On Saturday at 6, TIM indie teams Three-Headed Monster, #PurseWine and Rough Around the Curves lead up to Unscrewed Theater’s From the Top musical improv team. At 7:30, Urban hosts an especially diverse CFCF Stand Up Comedy Showcase, featuring Jackie Kibler, Andrea Carmichael, Andrea Salazar, Savannah Hernandez and Bethany Evans.

The 7:30 p.m. show features Como Se Dice, TIM’s premier all-female team The Riveters and Jill Bernard performing her one-woman show, Drum Machine.
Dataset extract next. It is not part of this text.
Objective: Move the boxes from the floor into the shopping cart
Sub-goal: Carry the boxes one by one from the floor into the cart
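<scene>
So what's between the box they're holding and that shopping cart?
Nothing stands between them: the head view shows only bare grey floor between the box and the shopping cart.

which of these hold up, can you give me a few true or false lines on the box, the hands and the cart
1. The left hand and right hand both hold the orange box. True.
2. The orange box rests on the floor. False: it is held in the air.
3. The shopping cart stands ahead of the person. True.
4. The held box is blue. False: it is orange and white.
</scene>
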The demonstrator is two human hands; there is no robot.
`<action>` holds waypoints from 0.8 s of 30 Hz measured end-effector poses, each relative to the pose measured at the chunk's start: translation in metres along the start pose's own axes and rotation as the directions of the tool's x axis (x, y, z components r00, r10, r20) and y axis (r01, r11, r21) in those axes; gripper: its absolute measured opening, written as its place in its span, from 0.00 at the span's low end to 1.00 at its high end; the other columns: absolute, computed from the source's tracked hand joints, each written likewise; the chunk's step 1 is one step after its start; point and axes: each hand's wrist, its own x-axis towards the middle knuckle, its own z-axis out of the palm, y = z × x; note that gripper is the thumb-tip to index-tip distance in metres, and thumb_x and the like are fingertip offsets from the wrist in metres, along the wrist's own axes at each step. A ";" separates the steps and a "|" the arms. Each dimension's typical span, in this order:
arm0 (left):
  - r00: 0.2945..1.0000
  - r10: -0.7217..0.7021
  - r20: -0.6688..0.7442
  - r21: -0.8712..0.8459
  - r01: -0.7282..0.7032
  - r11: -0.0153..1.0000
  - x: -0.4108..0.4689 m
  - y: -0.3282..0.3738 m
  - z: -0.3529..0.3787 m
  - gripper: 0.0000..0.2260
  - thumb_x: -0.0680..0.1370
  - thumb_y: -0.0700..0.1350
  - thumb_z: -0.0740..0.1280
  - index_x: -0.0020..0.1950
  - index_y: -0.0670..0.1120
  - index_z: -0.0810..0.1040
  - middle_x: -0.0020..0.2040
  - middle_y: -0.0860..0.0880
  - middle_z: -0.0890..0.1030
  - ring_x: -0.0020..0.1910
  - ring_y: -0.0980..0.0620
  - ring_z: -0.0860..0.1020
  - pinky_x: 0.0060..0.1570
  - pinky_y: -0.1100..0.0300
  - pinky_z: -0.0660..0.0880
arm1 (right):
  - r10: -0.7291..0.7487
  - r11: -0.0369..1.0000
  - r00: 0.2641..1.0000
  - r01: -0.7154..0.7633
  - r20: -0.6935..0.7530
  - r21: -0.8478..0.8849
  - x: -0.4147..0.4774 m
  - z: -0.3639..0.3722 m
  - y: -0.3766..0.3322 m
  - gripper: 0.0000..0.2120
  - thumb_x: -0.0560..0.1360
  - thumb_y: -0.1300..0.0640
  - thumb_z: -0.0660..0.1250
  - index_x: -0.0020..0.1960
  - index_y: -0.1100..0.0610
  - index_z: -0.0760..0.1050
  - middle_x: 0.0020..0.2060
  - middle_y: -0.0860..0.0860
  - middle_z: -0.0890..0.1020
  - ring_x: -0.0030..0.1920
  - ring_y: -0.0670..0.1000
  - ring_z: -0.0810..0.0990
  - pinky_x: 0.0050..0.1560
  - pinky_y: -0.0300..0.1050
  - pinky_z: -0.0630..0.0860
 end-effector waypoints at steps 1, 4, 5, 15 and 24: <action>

It’s described as a “sweepingly epic, unscripted musical featuring multiple characters.” It’s been featured in more than 40 improv festivals.

Stott and Bernard each lead two workshops on Saturday and Sunday.

The Switch switches to Skybar

Fans of The Switch, where comedians riff off-the-cuff on suggestions texted in by the audience, must remember to head to Skybar at 8:45 p.m. on Thursday, Feb. 27. The event has moved following a long run on Mondays at The Hut. The lineup for the debut includes Phoencians Anwar Newton and Erick Biez.

Standups sing, now


Both Tucson’s improv companies have musical teams, and there’s the child of Musical Mayhem known as One Rehearsal Short. Young, brash, awkward and twisted genius Jeremy Segal now has created Show Tune ShowCase, in which seven favorite Tucson Comedians sing show tunes in their sets. We hold our breath for voices we didn’t know existed, but Mo Urban’s always knocks us out in her rock duo. Others in this debut include Joe Tullar, Steena Salido, Tim Maggard, Eli W.T., Jesus Otamendi and Chris Quinn. It’s $5 at 7 p.m., Saturday, Feb. 29 at The Screening Room.

Let’s Talk About Sex, Baby


Rebecca Tingley’s no-holds-barred panel of comedy experts returns to Club Congress at 8 p.m., Tuesday March 3. The show pokes fun at taboos, silliness, awkward moments and other somewhat less than graphic aspects of the act, (because, after all, we all know the actual mechanics). Panelists and guests include Cami Anderson, Paul Fox and Charles Ludwig.

Even More Laughs!


Friday, Feb. 28, standup with Andrew Rivers (see last week’s Laughing Stock), 8 p.m., The O ($15, $30 VIP, via Eventbrite.com; $30, door); Patrick Deguire featuring Zach Pugh, 8 and 10:30 p.m., Laffs Comedy Caffe ($12.50, $17.50); and Last Friday - Last Laughs featuring Roxy Merrari, Ali Musa, Phoenix comic Noni Shaney, Battle at the Roast Room winner Allana Erickson, Michael Barnett, Stephanie Lyonga, Jeremy Segal and Eden Nault. Family-friendly improv with Not Burnt Out Just Unscrewed (NBOJU) at 7:30 p.m.($5 kids and $8 adults),and Free Form Friday Fight Night 9 p.m., Unscrewed Theater (free).

Saturday, Feb. 29, Standup with Patrick Deguire featuring Zack Pugh, 7 and 9:30 p.m., Laff’s Comedy Caffe ($12.50, $17.50). Family-friendly improv with (NBOJU) at 7:30 p.m., Unscrewed Theater ($5 and $8)

Free Open Mics

Sunday, March 1, 6:30 p.m., The O, and 8 p.m., Chuckleheads in Bisbee.
Monday, March 2, 6:45 p.m., The Surly Wench; 9 p.m., Kava Bar.
Tuesday, March 3, 6:45 p.m., Neighborhood Comedy. The Music Box Lounge.
Wednesday, March 4, 7 p.m., The Screening Room; 8:30 p.m., The Rock.
Thursday, March 5, 8 p.m., Laffs Comedy Caffe and 8:30 p.m., Rockabilly Grill.